Excerpted records START
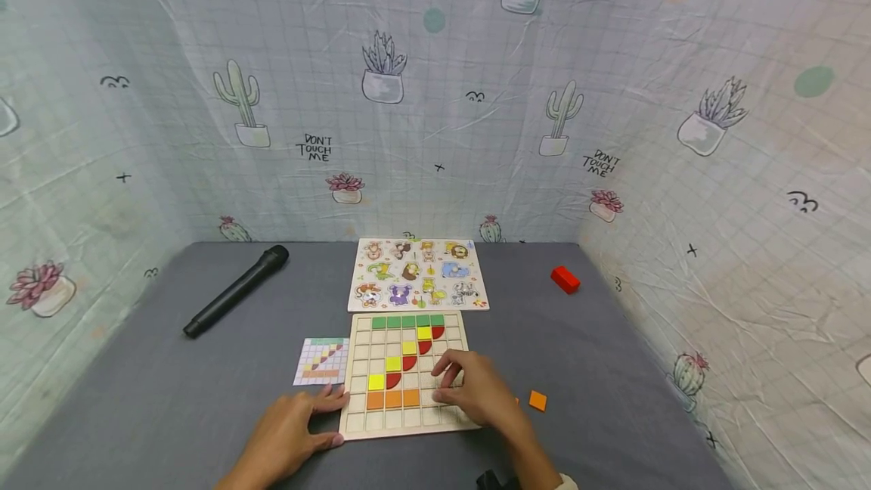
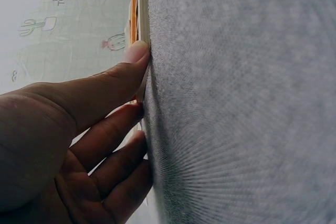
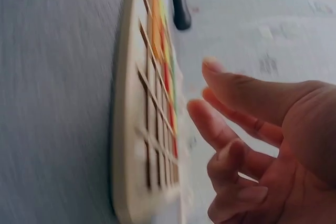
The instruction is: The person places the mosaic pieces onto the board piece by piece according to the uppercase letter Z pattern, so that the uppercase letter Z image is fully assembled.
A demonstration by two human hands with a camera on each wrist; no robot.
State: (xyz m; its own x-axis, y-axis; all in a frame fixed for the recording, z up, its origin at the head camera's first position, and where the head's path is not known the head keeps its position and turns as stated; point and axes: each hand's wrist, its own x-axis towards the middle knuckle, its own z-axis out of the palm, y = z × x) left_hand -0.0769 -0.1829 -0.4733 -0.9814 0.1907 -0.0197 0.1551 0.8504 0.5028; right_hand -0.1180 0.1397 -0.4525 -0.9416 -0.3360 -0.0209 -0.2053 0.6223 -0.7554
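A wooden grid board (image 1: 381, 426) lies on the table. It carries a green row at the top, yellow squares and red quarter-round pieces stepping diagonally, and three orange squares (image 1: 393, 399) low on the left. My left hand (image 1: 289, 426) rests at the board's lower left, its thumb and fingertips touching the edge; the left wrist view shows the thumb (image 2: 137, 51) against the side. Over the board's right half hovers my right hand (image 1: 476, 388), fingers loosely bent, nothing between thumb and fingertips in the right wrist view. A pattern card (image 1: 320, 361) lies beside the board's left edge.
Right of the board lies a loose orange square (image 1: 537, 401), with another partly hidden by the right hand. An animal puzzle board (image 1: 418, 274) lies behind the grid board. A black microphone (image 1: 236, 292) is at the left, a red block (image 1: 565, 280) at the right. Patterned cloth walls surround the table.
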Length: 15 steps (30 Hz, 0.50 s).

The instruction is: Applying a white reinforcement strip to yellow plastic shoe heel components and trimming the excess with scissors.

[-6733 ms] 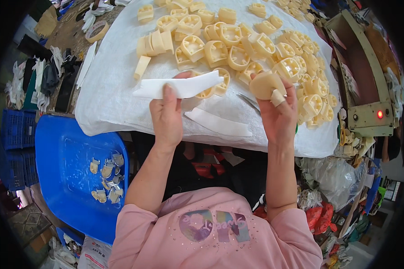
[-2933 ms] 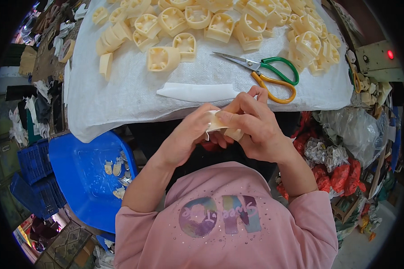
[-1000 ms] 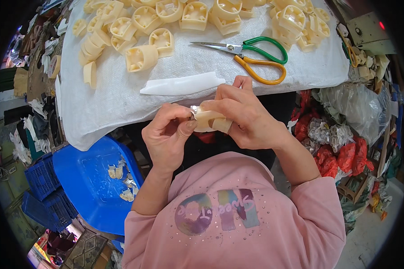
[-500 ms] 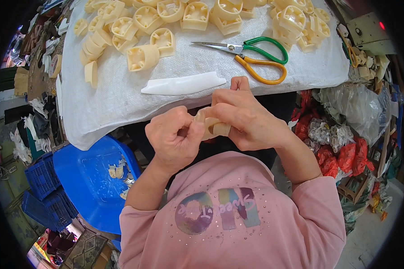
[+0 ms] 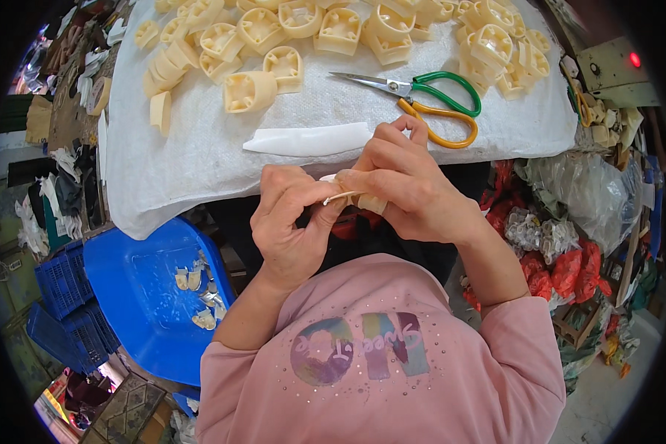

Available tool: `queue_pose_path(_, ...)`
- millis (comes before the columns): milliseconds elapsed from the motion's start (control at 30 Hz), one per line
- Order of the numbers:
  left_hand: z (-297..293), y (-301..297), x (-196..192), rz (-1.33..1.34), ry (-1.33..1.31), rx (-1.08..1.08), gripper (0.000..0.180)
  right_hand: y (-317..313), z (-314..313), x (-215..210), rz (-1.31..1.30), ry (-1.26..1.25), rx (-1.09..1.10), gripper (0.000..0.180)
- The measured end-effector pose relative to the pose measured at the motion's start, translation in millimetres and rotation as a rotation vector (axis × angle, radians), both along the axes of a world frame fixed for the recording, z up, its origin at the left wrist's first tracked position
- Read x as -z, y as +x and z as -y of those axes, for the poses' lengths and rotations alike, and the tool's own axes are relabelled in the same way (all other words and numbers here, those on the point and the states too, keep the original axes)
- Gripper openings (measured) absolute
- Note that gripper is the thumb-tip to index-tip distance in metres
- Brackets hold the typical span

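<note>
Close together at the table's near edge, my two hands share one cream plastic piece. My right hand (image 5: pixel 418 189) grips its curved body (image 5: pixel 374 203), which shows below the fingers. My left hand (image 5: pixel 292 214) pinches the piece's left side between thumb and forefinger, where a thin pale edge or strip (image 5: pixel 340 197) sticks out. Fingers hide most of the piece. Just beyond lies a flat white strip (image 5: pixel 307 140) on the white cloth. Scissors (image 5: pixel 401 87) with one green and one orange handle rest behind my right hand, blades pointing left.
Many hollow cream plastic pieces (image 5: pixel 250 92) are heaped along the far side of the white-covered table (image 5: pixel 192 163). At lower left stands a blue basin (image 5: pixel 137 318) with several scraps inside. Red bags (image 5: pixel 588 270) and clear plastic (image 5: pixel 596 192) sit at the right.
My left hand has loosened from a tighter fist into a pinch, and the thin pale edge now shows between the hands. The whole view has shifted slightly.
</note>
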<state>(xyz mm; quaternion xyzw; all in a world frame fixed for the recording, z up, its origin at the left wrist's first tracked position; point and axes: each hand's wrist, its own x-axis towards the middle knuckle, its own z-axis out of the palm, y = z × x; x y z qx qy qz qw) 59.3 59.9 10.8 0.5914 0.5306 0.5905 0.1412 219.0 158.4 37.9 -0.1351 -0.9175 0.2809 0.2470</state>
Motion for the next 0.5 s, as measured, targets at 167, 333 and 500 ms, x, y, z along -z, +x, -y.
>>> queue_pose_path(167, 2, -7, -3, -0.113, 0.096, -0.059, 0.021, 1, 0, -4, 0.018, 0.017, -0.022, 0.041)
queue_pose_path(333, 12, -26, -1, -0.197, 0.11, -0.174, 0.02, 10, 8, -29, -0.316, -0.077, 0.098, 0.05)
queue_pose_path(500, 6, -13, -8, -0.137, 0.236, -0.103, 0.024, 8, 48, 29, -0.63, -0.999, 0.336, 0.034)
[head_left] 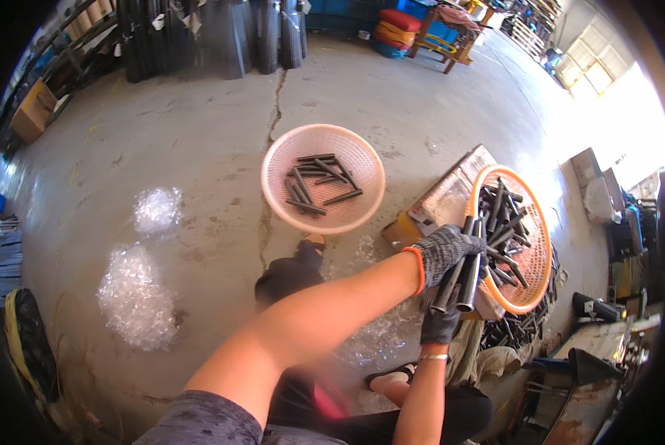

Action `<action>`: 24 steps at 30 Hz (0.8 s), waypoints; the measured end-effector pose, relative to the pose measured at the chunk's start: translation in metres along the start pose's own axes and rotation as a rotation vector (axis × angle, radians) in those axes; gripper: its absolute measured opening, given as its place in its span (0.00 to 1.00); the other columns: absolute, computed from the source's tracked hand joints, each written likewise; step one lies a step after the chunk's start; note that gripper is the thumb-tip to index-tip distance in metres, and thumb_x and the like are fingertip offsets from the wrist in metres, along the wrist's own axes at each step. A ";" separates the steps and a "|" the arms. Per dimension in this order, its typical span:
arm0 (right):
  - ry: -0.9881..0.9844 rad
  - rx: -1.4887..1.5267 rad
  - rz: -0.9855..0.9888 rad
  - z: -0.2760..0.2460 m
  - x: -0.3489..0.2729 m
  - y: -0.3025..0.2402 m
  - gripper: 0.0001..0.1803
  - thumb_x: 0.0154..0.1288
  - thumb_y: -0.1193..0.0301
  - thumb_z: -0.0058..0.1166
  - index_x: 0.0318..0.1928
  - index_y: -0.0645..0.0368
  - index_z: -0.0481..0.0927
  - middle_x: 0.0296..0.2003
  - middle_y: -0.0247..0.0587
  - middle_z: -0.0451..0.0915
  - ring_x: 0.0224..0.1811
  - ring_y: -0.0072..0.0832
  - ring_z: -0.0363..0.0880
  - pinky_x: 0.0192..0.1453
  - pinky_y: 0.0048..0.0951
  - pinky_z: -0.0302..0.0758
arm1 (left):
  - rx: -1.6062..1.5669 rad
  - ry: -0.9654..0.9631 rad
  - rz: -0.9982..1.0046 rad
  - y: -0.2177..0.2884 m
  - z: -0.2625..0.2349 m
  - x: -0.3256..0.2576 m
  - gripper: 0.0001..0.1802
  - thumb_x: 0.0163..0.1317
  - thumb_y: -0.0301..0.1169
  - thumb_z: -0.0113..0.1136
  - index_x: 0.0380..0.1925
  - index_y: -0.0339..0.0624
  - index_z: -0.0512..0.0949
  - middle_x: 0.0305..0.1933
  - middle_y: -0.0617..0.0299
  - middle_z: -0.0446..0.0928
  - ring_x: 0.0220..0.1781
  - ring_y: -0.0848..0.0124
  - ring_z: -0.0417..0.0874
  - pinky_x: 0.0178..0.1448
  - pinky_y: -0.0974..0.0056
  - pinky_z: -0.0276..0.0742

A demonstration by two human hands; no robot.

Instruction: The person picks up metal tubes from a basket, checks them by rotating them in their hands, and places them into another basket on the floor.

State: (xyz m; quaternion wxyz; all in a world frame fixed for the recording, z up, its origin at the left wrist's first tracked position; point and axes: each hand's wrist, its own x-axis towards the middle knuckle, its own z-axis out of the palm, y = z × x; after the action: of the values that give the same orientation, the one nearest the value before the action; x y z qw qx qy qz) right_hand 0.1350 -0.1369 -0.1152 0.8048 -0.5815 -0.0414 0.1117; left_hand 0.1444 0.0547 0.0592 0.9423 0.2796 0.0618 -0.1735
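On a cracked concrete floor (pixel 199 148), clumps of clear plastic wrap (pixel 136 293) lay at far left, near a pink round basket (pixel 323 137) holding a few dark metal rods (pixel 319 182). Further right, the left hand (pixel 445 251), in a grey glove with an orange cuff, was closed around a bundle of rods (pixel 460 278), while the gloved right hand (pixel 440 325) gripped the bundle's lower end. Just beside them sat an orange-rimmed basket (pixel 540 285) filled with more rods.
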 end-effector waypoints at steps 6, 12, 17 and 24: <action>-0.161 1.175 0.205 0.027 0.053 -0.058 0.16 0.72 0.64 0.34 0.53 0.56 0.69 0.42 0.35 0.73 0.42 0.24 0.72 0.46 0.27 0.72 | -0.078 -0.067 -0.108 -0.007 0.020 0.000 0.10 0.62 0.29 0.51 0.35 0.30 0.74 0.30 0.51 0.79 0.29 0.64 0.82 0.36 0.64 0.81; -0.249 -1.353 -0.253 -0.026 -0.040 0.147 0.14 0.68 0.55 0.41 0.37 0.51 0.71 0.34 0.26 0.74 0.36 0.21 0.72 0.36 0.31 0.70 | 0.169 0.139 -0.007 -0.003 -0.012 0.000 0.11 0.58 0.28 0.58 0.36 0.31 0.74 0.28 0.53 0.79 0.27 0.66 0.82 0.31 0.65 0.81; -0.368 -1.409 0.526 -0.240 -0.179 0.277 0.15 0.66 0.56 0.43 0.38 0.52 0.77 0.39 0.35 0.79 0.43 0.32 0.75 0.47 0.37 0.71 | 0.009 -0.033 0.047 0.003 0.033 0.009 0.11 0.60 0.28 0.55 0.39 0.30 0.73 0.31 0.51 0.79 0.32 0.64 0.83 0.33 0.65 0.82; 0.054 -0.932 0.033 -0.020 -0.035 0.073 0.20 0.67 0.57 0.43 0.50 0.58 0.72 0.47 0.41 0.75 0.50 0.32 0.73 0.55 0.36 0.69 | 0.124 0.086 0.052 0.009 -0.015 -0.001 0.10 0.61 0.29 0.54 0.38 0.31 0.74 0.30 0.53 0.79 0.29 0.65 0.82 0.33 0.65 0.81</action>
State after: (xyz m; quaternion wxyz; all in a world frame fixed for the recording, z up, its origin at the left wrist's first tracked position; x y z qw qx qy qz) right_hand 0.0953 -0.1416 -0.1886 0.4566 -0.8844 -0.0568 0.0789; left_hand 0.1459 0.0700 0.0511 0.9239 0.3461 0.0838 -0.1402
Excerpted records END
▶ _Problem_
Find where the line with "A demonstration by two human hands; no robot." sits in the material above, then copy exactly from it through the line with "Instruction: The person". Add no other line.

▶ _Exercise answer_
A demonstration by two human hands; no robot.

Instruction: The person picks up metal tubes from a basket, checks them by rotating them in their hands, and places them into another basket on the floor.

With this, the answer is done.